▶ [Information shown]
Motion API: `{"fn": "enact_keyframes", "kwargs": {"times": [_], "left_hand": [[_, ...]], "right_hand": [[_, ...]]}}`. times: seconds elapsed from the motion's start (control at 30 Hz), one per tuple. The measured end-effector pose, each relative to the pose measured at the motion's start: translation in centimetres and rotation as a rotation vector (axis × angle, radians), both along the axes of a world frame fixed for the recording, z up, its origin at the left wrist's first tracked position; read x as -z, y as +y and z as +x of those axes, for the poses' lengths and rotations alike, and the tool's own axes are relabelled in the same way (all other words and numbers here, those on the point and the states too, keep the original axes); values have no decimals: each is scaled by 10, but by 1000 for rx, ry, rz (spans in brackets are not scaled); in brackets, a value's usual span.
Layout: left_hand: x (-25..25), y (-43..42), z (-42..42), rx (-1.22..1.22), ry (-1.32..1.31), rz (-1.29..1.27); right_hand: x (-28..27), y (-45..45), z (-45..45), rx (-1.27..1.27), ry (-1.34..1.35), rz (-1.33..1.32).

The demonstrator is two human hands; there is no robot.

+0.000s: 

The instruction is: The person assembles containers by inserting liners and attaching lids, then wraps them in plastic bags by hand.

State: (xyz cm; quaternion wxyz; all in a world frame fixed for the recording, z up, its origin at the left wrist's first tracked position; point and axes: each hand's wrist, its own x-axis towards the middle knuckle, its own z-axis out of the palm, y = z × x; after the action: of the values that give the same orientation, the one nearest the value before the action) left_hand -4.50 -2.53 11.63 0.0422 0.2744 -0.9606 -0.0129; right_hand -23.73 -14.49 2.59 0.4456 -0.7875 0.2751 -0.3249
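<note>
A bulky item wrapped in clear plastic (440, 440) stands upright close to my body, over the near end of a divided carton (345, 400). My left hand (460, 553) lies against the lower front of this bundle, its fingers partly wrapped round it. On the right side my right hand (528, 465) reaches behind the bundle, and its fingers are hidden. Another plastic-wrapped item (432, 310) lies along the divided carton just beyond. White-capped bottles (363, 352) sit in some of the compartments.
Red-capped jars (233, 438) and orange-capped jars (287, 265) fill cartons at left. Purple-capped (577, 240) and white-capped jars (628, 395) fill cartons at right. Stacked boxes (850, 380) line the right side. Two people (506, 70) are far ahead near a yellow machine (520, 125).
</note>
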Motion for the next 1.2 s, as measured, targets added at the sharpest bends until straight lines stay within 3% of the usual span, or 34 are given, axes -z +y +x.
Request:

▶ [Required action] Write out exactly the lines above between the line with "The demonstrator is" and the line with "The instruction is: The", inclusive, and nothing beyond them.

▶ [Output for this task]
The demonstrator is two human hands; there is no robot.

+0.000s: 

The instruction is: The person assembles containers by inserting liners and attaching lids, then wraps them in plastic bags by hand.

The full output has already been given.